To do:
Your job with the data below: print everything from the line that holds "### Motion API" down to the line that holds "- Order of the", ends included, exactly, and nothing else.
--
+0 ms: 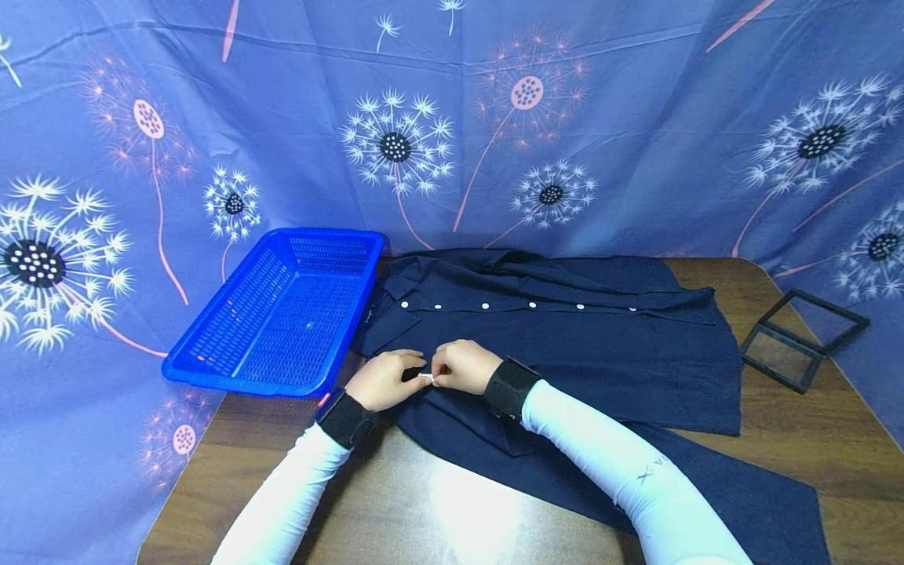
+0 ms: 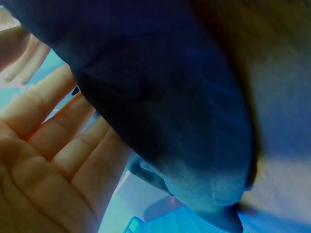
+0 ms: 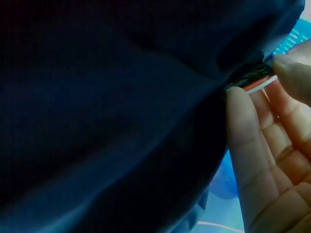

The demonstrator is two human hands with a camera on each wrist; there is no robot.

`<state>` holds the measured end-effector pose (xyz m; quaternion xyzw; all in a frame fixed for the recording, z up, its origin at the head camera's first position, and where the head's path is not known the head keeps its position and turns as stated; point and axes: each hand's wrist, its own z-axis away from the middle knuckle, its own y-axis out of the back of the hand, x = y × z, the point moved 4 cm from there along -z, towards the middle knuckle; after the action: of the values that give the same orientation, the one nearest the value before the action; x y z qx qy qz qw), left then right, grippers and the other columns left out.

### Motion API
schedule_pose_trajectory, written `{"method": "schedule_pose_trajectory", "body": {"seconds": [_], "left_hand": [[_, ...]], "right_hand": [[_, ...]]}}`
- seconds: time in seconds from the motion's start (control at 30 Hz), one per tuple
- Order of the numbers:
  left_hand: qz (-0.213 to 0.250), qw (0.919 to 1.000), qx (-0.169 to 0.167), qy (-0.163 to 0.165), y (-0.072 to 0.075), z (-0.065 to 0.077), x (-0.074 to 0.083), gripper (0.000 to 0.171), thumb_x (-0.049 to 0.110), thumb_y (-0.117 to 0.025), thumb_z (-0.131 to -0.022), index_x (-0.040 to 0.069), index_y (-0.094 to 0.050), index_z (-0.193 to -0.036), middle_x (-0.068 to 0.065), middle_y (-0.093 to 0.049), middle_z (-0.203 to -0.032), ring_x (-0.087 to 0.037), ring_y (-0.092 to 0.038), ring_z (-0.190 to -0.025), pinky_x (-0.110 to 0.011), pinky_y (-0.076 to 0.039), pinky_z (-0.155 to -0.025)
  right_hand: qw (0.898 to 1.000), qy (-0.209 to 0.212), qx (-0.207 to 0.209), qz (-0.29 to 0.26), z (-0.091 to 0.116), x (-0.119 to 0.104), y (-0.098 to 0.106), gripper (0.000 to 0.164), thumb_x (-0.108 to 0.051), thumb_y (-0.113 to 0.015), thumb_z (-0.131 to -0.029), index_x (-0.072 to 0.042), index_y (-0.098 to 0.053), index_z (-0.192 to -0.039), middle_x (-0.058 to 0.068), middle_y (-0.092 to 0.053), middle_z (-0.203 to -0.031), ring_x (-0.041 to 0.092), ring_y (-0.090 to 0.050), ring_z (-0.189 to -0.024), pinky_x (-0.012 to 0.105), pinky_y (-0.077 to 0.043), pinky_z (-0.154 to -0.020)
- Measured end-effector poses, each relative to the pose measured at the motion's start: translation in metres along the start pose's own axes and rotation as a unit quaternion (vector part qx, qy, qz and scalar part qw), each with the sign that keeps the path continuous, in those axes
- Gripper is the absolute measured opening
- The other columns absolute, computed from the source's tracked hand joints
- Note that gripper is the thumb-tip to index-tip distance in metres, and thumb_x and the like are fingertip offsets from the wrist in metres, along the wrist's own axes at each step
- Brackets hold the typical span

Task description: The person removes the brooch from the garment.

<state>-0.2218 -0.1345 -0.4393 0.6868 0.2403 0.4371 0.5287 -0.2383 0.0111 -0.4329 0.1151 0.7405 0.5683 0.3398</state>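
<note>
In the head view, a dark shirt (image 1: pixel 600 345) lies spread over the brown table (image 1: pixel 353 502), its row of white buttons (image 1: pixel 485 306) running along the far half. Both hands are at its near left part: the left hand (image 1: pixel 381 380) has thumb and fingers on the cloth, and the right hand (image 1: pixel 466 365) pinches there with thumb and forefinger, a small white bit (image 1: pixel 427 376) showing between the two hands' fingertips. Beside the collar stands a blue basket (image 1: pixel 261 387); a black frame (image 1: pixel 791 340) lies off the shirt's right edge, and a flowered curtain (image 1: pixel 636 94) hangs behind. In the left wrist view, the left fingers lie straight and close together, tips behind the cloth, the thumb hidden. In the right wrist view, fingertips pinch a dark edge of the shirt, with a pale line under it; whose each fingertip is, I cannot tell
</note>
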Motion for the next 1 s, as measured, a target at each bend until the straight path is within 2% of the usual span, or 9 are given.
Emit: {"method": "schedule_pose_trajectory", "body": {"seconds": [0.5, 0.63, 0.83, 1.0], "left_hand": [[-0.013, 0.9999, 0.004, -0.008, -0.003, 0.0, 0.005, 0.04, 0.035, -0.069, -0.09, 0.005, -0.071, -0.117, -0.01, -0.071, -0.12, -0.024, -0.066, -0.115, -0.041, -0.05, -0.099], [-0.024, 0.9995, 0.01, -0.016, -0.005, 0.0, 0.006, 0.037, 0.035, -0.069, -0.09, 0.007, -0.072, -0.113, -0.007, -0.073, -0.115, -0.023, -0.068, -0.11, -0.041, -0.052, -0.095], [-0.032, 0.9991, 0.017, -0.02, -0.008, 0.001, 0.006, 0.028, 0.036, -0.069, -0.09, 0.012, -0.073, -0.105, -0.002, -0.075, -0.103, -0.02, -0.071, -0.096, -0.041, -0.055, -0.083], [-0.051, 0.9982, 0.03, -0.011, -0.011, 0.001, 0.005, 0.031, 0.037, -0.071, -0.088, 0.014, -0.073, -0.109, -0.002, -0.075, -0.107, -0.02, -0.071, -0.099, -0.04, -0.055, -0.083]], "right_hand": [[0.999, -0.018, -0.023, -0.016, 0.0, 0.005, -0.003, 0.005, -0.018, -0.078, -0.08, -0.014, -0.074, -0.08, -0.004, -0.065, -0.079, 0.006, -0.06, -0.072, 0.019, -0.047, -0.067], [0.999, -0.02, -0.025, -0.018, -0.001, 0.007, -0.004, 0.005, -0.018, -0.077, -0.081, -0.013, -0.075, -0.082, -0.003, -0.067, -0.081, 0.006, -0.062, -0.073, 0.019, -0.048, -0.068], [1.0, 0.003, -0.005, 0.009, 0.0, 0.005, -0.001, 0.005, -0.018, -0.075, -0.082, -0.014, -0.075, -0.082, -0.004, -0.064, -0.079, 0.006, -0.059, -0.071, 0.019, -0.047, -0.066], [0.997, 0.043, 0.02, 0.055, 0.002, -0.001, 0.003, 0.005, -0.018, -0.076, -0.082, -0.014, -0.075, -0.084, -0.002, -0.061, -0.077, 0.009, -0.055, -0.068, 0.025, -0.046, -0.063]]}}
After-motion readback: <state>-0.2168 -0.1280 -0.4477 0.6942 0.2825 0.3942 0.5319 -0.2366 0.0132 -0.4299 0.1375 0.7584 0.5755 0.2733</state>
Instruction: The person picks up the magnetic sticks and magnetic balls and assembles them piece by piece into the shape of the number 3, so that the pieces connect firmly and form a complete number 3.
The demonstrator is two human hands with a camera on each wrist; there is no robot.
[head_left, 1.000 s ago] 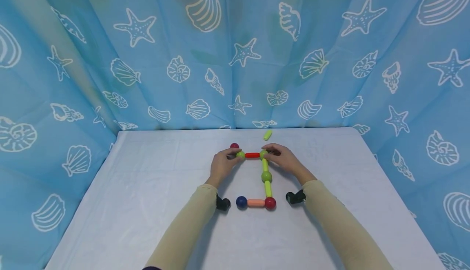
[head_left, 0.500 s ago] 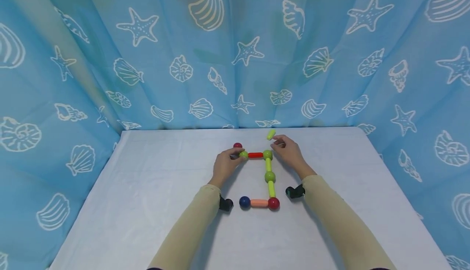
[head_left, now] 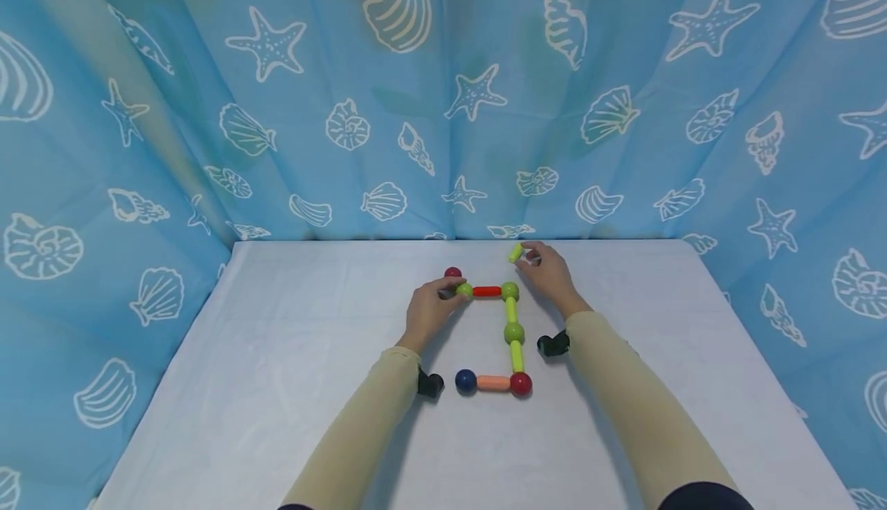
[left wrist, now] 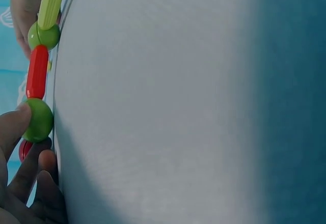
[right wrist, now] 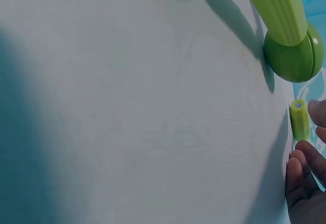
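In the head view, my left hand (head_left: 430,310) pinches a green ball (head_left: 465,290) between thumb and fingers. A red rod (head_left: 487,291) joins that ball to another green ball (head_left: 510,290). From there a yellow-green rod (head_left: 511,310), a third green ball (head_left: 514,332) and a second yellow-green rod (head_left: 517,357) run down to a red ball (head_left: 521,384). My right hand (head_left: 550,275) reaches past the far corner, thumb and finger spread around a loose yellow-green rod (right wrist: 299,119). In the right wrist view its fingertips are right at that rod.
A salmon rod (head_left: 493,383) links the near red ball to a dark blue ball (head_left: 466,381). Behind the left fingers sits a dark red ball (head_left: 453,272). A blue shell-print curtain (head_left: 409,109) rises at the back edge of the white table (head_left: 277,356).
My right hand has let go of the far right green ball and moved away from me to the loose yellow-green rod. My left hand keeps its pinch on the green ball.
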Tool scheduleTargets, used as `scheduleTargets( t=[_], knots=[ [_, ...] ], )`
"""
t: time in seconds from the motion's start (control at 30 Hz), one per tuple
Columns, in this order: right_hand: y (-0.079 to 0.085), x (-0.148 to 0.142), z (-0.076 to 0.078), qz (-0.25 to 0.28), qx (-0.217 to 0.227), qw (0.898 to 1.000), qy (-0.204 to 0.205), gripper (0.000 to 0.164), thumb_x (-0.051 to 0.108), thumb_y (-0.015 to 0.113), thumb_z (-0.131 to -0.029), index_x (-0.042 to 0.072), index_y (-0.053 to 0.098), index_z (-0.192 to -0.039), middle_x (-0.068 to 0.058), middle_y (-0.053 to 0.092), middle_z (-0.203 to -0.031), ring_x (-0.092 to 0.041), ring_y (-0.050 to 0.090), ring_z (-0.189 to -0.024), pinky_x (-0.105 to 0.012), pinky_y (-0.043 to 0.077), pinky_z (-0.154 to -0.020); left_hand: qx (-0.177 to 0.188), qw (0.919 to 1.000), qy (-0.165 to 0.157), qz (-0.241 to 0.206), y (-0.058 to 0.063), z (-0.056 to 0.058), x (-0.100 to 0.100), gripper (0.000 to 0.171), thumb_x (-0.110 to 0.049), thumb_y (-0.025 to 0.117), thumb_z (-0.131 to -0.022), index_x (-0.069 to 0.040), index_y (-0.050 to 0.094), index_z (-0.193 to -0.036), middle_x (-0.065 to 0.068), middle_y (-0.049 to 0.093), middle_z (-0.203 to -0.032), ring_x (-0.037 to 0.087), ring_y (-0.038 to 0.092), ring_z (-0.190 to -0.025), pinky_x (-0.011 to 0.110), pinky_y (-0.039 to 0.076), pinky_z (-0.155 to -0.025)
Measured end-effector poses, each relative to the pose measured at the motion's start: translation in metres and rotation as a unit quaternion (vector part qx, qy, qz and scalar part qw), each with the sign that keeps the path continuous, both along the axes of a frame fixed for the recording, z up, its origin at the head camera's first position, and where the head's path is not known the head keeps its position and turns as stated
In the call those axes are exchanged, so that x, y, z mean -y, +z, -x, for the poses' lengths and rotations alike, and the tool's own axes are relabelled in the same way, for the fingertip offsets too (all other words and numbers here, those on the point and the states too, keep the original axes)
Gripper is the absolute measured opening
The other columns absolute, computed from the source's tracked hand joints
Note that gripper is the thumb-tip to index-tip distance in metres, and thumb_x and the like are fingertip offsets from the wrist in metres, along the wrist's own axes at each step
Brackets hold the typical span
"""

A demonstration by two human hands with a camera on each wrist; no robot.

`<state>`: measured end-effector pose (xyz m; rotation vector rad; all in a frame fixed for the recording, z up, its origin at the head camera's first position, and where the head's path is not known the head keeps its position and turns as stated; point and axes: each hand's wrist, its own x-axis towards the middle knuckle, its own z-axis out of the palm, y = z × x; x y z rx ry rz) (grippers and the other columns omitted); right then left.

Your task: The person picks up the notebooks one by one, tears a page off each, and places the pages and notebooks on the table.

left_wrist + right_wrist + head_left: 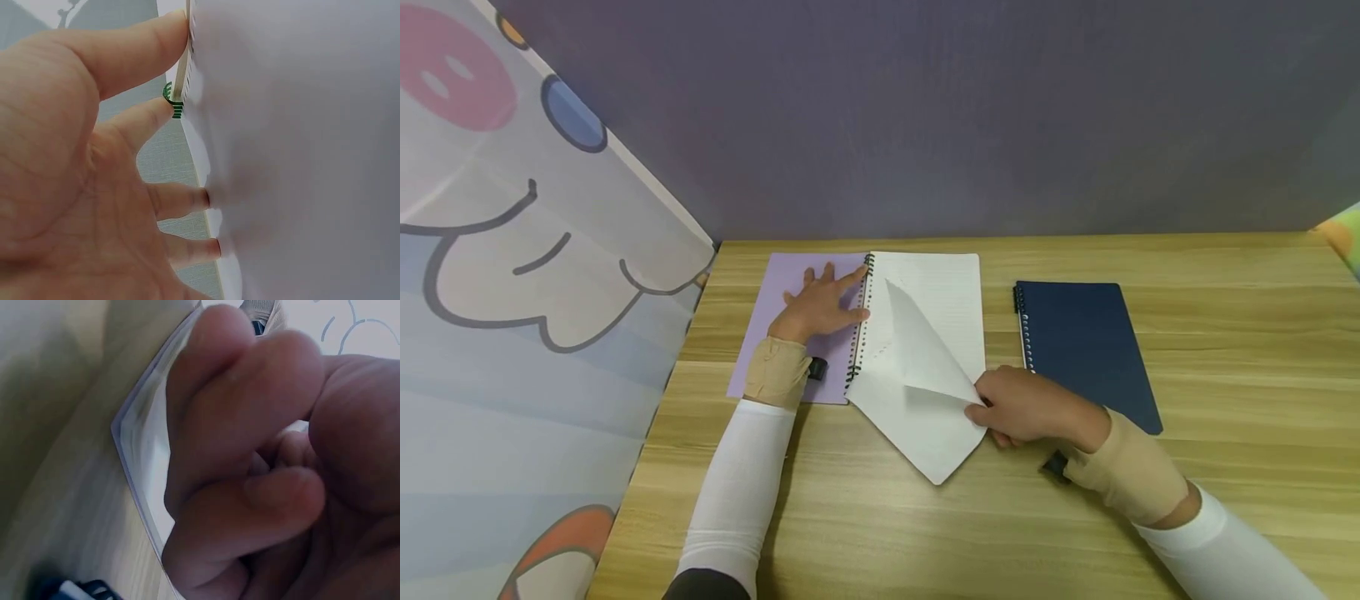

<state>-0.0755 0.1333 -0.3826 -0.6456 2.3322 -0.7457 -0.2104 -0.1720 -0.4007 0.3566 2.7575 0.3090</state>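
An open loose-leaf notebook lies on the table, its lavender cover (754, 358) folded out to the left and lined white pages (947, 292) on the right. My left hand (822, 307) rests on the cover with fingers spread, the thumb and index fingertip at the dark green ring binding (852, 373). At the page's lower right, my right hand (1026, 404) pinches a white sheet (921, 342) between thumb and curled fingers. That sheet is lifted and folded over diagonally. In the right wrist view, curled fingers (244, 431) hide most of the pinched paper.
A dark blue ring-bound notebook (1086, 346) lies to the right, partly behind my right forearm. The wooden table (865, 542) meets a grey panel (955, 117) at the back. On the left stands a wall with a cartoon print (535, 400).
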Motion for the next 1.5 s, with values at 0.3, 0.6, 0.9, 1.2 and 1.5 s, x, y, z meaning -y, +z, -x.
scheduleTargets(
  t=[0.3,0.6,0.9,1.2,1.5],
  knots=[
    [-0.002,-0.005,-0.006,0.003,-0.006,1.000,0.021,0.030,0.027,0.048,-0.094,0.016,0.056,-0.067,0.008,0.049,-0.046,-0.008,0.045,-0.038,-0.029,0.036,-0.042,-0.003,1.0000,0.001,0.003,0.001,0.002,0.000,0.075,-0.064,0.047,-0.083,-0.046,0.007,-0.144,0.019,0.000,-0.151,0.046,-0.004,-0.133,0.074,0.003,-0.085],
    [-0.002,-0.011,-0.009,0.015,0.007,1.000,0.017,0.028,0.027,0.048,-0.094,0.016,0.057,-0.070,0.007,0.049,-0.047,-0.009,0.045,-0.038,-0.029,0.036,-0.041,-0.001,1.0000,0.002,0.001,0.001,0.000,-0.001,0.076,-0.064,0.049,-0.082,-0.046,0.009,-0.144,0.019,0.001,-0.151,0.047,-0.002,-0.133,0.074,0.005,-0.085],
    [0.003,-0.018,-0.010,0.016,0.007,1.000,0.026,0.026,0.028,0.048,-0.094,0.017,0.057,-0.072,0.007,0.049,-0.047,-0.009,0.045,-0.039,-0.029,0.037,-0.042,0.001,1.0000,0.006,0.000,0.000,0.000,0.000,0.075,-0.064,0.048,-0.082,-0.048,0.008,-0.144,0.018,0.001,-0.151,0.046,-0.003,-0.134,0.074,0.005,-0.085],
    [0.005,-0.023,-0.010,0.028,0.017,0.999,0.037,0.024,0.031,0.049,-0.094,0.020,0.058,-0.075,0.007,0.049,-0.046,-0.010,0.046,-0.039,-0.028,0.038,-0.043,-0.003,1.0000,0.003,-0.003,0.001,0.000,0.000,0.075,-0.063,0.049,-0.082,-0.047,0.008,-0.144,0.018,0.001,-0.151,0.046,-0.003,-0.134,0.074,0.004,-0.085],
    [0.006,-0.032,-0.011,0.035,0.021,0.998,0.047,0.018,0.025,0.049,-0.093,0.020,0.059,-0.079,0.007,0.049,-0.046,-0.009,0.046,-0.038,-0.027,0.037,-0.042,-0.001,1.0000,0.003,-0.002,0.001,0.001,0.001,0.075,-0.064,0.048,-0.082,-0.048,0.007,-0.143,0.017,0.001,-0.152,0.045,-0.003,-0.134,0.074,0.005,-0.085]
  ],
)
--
Output for this task:
### Motion API
schedule_pose_trajectory, written `{"method": "schedule_pose_trajectory", "body": {"seconds": [_], "left_hand": [[_, ...]], "right_hand": [[_, ...]]}}`
- seconds: time in seconds from the motion's start (control at 30 Hz), one per tuple
- Order of the numbers:

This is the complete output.